### [Task requirements]
Write out the records in full, exactly as given, but without the images.

Dataset records:
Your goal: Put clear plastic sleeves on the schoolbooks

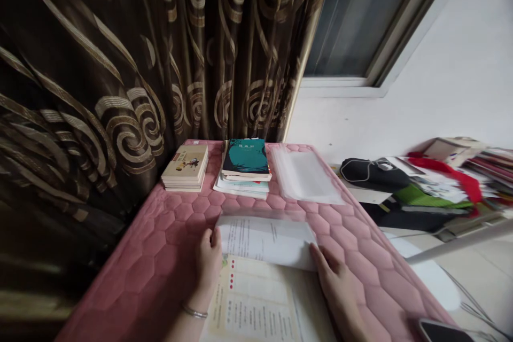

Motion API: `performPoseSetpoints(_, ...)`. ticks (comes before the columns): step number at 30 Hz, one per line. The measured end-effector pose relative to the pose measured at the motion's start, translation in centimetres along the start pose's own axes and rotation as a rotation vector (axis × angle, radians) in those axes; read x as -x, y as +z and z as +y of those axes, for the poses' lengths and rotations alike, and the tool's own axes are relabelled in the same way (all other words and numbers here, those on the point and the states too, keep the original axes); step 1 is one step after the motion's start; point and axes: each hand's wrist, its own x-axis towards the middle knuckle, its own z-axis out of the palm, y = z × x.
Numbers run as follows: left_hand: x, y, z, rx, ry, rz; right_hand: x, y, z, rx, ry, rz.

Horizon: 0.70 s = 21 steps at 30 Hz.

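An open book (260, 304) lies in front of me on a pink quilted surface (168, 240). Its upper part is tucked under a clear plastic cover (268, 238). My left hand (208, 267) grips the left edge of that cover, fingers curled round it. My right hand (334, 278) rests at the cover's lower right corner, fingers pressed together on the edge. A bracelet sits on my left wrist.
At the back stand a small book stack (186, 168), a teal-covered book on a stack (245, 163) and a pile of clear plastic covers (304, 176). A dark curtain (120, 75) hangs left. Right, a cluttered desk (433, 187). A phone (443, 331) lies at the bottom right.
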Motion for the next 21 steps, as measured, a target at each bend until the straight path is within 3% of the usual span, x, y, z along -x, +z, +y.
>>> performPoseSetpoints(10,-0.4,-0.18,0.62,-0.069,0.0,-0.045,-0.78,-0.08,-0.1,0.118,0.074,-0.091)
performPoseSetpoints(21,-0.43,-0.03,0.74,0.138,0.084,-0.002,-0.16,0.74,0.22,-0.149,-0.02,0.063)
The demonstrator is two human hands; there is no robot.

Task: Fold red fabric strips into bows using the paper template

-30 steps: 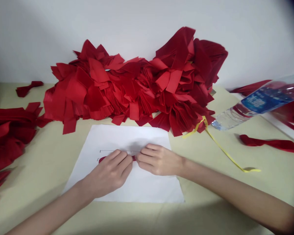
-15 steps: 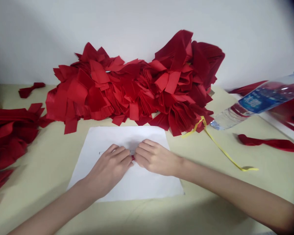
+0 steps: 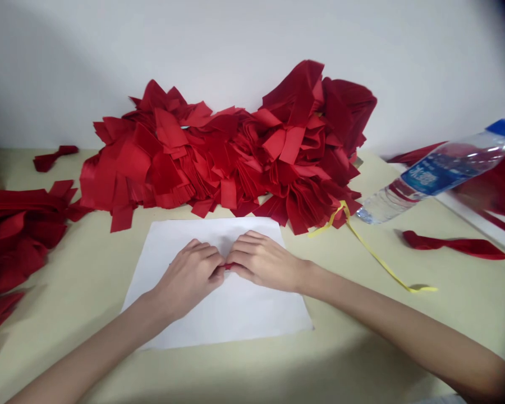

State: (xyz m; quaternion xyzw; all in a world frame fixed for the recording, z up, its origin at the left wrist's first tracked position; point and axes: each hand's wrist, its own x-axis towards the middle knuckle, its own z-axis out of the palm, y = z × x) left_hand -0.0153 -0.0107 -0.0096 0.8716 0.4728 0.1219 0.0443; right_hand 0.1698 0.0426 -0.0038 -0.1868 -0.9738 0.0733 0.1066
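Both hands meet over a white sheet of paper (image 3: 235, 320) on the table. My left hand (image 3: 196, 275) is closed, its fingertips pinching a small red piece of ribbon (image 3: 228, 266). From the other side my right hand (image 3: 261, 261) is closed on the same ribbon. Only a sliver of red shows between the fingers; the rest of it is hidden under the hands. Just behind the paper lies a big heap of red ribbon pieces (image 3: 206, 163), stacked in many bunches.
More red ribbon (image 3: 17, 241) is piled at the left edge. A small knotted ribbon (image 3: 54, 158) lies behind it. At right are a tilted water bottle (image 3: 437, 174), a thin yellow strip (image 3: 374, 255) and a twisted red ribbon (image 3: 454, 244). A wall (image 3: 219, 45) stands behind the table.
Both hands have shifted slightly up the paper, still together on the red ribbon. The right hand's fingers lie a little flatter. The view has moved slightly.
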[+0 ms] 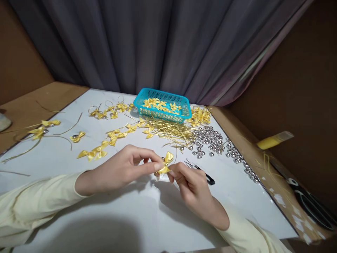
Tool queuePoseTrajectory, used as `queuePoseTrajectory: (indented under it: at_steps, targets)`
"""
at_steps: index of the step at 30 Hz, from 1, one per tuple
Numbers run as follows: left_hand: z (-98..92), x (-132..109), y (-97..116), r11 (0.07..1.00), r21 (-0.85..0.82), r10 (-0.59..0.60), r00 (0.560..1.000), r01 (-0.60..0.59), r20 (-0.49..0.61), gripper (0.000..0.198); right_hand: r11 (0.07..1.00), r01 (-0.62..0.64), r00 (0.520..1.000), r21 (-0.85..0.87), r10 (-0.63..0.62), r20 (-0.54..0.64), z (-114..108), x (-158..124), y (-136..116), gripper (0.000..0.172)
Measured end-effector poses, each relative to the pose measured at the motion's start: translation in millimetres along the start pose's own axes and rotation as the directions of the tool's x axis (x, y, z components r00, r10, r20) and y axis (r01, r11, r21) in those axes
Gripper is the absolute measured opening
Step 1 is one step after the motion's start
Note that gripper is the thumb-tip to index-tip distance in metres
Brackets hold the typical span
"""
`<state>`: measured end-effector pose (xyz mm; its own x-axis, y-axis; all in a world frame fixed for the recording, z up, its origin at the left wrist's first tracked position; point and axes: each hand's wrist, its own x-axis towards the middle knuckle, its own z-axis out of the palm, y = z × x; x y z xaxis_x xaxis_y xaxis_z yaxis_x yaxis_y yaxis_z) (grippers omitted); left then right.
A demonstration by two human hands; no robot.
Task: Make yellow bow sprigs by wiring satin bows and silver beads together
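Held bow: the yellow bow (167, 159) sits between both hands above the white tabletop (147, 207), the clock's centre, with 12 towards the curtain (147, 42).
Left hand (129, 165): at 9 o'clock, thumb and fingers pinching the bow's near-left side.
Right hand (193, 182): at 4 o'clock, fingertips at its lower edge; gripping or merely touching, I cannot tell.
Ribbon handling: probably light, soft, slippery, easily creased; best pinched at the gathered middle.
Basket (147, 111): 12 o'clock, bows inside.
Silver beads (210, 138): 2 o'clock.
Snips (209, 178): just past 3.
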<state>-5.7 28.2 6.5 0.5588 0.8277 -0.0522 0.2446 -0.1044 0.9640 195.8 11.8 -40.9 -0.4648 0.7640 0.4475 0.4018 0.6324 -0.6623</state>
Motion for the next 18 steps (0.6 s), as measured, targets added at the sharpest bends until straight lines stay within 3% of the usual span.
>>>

### [Task result]
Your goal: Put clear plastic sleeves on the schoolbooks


Motion API: `performPoseSetpoints(_, ...)`. ticks (comes before the columns): step number at 30 Hz, one per line. The measured end-effector pose relative to the pose measured at the motion's start, translation in centimetres along the start pose's own axes and rotation as a rotation vector (axis × angle, radians) in those axes; read x as -x, y as +z and z as +y of those axes, for the poses' lengths and rotations alike, and the tool's own axes are relabelled in the same way (all other words and numbers here, those on the point and the states too, keep the original axes); step 1 is one step after the motion's start; point and axes: each hand's wrist, its own x-axis towards the middle knuckle, its own z-axis out of the palm, y = z × x.
Numbers run as follows: left_hand: x, y, z, rx, ry, rz; right_hand: x, y, z, rx, ry, rz.

Horizon: 0.70 s = 21 steps at 30 Hz.

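An open book (260, 304) lies in front of me on a pink quilted surface (168, 240). Its upper part is tucked under a clear plastic cover (268, 238). My left hand (208, 267) grips the left edge of that cover, fingers curled round it. My right hand (334, 278) rests at the cover's lower right corner, fingers pressed together on the edge. A bracelet sits on my left wrist.
At the back stand a small book stack (186, 168), a teal-covered book on a stack (245, 163) and a pile of clear plastic covers (304, 176). A dark curtain (120, 75) hangs left. Right, a cluttered desk (433, 187). A phone (443, 331) lies at the bottom right.
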Motion for the next 21 steps, as measured, a target at each bend until the straight path is within 3% of the usual span, x, y, z along -x, +z, +y.
>>> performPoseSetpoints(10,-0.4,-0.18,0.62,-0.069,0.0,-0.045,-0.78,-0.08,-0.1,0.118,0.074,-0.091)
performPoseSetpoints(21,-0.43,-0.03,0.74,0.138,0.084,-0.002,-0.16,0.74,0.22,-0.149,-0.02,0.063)
The demonstrator is two human hands; there is no robot.

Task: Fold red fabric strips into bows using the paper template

-30 steps: 
-15 steps: 
+0 steps: 

State: (xyz m; quaternion xyzw; all in a world frame fixed for the recording, z up, its origin at the left wrist's first tracked position; point and axes: each hand's wrist, its own x-axis towards the middle knuckle, its own z-axis out of the palm, y = z × x) left_hand -0.0153 -0.0107 -0.0096 0.8716 0.4728 0.1219 0.0443; right_hand 0.1698 0.0426 -0.0038 -0.1868 -0.9738 0.0733 0.1066
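Both hands meet over a white sheet of paper (image 3: 235, 320) on the table. My left hand (image 3: 196, 275) is closed, its fingertips pinching a small red piece of ribbon (image 3: 228, 266). From the other side my right hand (image 3: 261, 261) is closed on the same ribbon. Only a sliver of red shows between the fingers; the rest of it is hidden under the hands. Just behind the paper lies a big heap of red ribbon pieces (image 3: 206, 163), stacked in many bunches.
More red ribbon (image 3: 17, 241) is piled at the left edge. A small knotted ribbon (image 3: 54, 158) lies behind it. At right are a tilted water bottle (image 3: 437, 174), a thin yellow strip (image 3: 374, 255) and a twisted red ribbon (image 3: 454, 244). A wall (image 3: 219, 45) stands behind the table.
Both hands have shifted slightly up the paper, still together on the red ribbon. The right hand's fingers lie a little flatter. The view has moved slightly.
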[+0 ms] 
Tool queuePoseTrajectory, used as `queuePoseTrajectory: (indented under it: at_steps, targets)`
"""
at_steps: index of the step at 30 Hz, from 1, one per tuple
Numbers run as follows: left_hand: z (-98..92), x (-132..109), y (-97..116), r11 (0.07..1.00), r21 (-0.85..0.82), r10 (-0.59..0.60), r00 (0.560..1.000), r01 (-0.60..0.59), r20 (-0.49..0.61), gripper (0.000..0.198); right_hand: r11 (0.07..1.00), r01 (-0.62..0.64), r00 (0.520..1.000), r21 (-0.85..0.87), r10 (-0.63..0.62), r20 (-0.54..0.64), z (-114..108), x (-158..124), y (-136..116), gripper (0.000..0.172)
Measured end-effector poses, each relative to the pose measured at the motion's start: translation in millimetres along the start pose's own axes and rotation as the directions of the tool's x axis (x, y, z components r00, r10, r20) and y axis (r01, r11, r21) in those axes
Gripper is the absolute measured opening
Step 1 is one step after the motion's start
Note that gripper is the thumb-tip to index-tip distance in metres
Brackets hold the typical span
"""
`<state>`: measured end-effector pose (xyz mm; its own x-axis, y-axis; all in a world frame fixed for the recording, z up, its origin at the left wrist's first tracked position; point and axes: each hand's wrist, its own x-axis towards the middle knuckle, its own z-axis out of the palm, y = z × x; x y z xaxis_x xaxis_y xaxis_z yaxis_x yaxis_y yaxis_z) (grippers omitted); left then right.
A demonstration by two human hands; no robot.
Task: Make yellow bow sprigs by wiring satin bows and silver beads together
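Held bow: the yellow bow (167, 159) sits between both hands above the white tabletop (147, 207), the clock's centre, with 12 towards the curtain (147, 42).
Left hand (129, 165): at 9 o'clock, thumb and fingers pinching the bow's near-left side.
Right hand (193, 182): at 4 o'clock, fingertips at its lower edge; gripping or merely touching, I cannot tell.
Ribbon handling: probably light, soft, slippery, easily creased; best pinched at the gathered middle.
Basket (147, 111): 12 o'clock, bows inside.
Silver beads (210, 138): 2 o'clock.
Snips (209, 178): just past 3.
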<state>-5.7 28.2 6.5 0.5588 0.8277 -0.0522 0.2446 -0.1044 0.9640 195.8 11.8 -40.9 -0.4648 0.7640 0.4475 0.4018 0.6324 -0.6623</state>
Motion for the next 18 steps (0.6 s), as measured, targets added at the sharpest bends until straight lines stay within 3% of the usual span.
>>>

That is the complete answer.